Suppr超能文献

一种准确校正髂前上棘标记遮挡方法的验证

Validation of a method to accurately correct anterior superior iliac spine marker occlusion.

作者信息

Hoffman Joshua T, McNally Michael P, Wordeman Samuel C, Hewett Timothy E

机构信息

Sports Health and Performance Institute (SHPI) OSU Sports Medicine, The Ohio State University, 2050 Kenny Rd, Suite 3100, Columbus, OH 43221, USA.

Sports Health and Performance Institute (SHPI) OSU Sports Medicine, The Ohio State University, 2050 Kenny Rd, Suite 3100, Columbus, OH 43221, USA; Department of Orthopaedics, The Ohio State University, Columbus, OH, USA; School of Health and Rehabilitative Sciences, The Ohio State University, Columbus, OH, USA.

出版信息

J Biomech. 2015 Apr 13;48(6):1224-8. doi: 10.1016/j.jbiomech.2015.01.035. Epub 2015 Feb 3.

Abstract

Anterior superior iliac spine (ASIS) marker occlusion commonly occurs during three-dimensional (3-D) motion capture of dynamic tasks with deep hip flexion. The purpose of this study was to validate a universal technique to correct ASIS occlusion. 420 ms of bilateral ASIS marker occlusion was simulated in fourteen drop vertical jump (DVJ) trials (n=14).

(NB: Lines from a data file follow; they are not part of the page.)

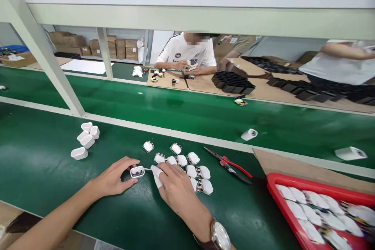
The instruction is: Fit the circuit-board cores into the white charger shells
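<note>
My left hand (117, 176) has its thumb and fingers around a small white plastic housing (137, 172), which lies with its opening toward me and shows dark and metal parts inside. Beside it, my right hand (175, 187) is bent with white covers on its fingertips. A thin white strip (148, 169) runs from the housing to those fingertips, which seem to pinch it. Under and beyond the right hand lie several small circuit boards with white pads on top (181, 159). Five-odd details aside, several empty white housings (87, 140) stand at the left.
Red-handled pliers (234, 166) lie right of the boards. A red tray (272, 187) with several padded boards stands at the right. Two white housings (249, 134) (350, 153) rest on the green belt (181, 113). A frame post (55, 54) rises at the left; co-workers sit opposite.
</note>
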Tool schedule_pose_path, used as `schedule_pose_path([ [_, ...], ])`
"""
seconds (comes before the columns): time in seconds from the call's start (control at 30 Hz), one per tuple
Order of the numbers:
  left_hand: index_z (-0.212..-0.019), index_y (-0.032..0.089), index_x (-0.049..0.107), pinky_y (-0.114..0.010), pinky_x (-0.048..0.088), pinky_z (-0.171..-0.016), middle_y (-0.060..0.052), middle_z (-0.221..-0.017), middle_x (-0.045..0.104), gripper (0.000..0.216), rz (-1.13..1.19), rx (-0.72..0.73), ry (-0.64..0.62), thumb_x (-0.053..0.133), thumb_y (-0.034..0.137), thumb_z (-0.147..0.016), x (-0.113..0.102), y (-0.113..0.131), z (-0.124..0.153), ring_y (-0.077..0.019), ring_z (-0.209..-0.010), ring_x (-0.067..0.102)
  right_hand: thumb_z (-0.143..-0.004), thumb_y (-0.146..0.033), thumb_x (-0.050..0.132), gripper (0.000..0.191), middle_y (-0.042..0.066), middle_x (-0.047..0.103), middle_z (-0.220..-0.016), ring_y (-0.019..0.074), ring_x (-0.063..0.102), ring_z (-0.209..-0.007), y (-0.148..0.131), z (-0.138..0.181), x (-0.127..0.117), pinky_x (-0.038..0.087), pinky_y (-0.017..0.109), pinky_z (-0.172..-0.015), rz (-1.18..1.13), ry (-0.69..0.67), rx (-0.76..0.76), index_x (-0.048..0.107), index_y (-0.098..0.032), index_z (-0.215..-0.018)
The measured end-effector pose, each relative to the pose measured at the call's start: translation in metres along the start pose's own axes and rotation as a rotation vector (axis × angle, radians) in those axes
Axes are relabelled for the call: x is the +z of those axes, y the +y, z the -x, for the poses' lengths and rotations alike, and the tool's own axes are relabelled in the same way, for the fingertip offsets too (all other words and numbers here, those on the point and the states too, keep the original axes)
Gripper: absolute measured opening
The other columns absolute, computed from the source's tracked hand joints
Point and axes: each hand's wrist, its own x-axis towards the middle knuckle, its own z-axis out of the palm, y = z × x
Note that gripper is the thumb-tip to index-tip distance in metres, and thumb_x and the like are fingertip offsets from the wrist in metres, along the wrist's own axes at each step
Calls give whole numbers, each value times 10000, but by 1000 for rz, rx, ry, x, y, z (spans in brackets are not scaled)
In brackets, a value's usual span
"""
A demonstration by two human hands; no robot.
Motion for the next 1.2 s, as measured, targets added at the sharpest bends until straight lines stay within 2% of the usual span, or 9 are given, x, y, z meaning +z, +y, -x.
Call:
schedule_pose_path([
  [0.43,-1409,295,516,-372,599,-928,-65,-1234,684,476,18,-33,15,694,277,-968,4,-1,-1,-217,-1019,702,-760,30,549,262,74,691,-991,225,621,-831,-2,-11,5,491,372,-726,-61,-54,-51,607,-224,-798],
  [0.63,-1172,263,552,-364,591,-877,-36,-1088,677,247,29,-92,0,685,265,-964,4,1,-2,-209,-956,694,-825,21,605,239,80,718,-1048,251,623,-896,-9,-14,-3,507,398,-812,53,-76,-173,646,-214,-851],
  [0.73,-1162,264,555,-371,600,-888,-39,-1108,687,220,26,-85,0,681,275,-982,3,1,0,-208,-967,704,-850,15,561,242,91,724,-1051,262,625,-900,-7,-12,-10,515,404,-803,54,-31,-185,659,-205,-869],
  [0.8,-1208,261,562,-386,610,-933,-59,-1184,698,266,14,-33,7,703,304,-987,1,0,1,-220,-1037,714,-880,4,521,254,102,724,-1055,262,631,-917,3,-7,-15,527,400,-809,-3,33,-135,671,-195,-931],
  [0.9,-1291,249,593,-423,605,-1019,-107,-1318,687,359,-60,164,58,744,335,-977,-2,0,1,-267,-1197,690,-954,-53,510,239,102,725,-1034,251,640,-907,30,12,-23,538,387,-793,-62,150,-7,669,-189,-1069],
  [1.0,-1283,248,647,-444,596,-1061,-105,-1291,716,261,-134,311,110,672,249,-1024,-3,2,0,-266,-1196,703,-993,-163,514,237,87,718,-979,249,651,-852,64,46,-29,545,392,-755,-34,190,205,658,-210,-1176],
  [1.1,-1314,248,633,-423,617,-1041,-94,-1273,739,279,-153,269,118,650,244,-1035,1,3,0,-252,-1175,723,-960,-284,534,269,130,716,-1110,285,693,-936,94,88,-30,567,403,-744,74,204,492,680,-204,-1172],
  [1.2,-1337,252,607,-405,630,-1019,-99,-1319,721,344,-177,253,130,700,302,-1010,5,2,2,-258,-1193,720,-940,-379,516,297,144,712,-1153,304,707,-931,111,122,-27,568,410,-698,146,123,716,707,-196,-1077],
])
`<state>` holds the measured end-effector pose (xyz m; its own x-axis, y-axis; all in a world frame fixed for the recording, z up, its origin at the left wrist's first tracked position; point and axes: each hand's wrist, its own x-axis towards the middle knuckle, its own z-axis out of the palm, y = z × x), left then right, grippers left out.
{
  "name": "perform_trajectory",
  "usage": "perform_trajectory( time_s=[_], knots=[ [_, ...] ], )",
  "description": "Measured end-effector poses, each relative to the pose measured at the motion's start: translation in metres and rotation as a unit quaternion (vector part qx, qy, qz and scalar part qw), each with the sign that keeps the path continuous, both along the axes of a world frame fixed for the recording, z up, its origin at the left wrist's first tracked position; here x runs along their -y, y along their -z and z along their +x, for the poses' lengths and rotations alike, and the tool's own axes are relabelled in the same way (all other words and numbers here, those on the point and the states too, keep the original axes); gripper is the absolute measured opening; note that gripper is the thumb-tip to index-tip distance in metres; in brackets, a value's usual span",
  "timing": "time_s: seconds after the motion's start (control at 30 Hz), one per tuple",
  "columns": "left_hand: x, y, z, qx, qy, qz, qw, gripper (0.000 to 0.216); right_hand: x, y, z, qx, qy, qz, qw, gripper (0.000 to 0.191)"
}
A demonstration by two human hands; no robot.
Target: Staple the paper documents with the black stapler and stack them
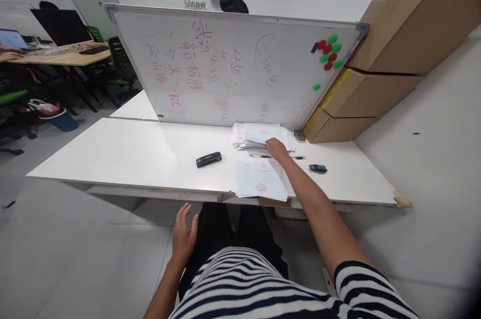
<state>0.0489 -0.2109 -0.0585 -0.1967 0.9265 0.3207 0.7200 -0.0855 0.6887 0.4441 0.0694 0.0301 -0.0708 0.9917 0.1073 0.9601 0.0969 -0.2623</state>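
My right hand [277,149] reaches over the desk to a stack of papers [263,131] in front of the whiteboard. Its fingers are closed on the near edge of some sheets, which are slightly lifted and bent. A smaller pile of printed sheets [259,179] with a red round stamp lies closer to me, at the desk's front edge. My left hand [184,234] hangs in front of the desk beside my leg, fingers apart, with nothing in it. A black stapler [209,159] lies on the desk, left of both paper piles.
A whiteboard [233,68] with red writing and round magnets leans at the back of the white desk [150,158]. Cardboard boxes [394,38] are stacked at the right. A pen [298,157] and a small dark object [318,168] lie right of the papers.
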Motion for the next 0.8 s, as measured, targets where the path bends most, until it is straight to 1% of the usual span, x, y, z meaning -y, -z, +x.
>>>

Kinematic and kinetic hip data calculated for pelvic segments based on iliac crest (IC) marker and virtual ASIS (produced by our algorithm and a commercial virtual join) trajectories were compared to true ASIS marker tracking data. Root mean squared errors (RMSEs; mean±standard deviation) and intra-class correlations (ICCs) between pelvic tracking based on virtual ASIS trajectories filled by our algorithm and true ASIS position were 2.3±0.9° (ICC=0.982) flexion/extension, 0.8±0.2° (ICC=0.954) abduction/adduction for hip angles, and 0.40±0.17 N m (ICC=1.000) and 1.05±0.36 N m (ICC=0.998) for sagittal and frontal plane moments. RMSEs for IC pelvic tracking were 6.9±1.8° (ICC=0.888) flexion/extension, 0.8±0.3° (ICC=0.949) abduction/adduction for hip angles, and 0.31±0.13 N m (ICC=1.00) and 1.48±0.69 N m (ICC=0.996) for sagittal and frontal plane moments. Finally, the commercially-available virtual join demonstrated RMSEs of 4.4±1.5° (ICC=0.945) flexion/extension, 0.7±0.2° (ICC=0.972) abduction/adduction for hip angles, and 0.97±0.62 N m (ICC=1.000) and 1.49±0.67 N m (ICC=0.996) for sagittal and frontal plane moments. The presented algorithm exceeded the a priori ICC cutoff of 0.95 for excellent validity and is an acceptable tracking alternative. While ICCs for the commercially available virtual join did not exhibit excellent correlation, good validity was observed for all kinematics and kinetics. IC marker pelvic tracking is not a valid alternative.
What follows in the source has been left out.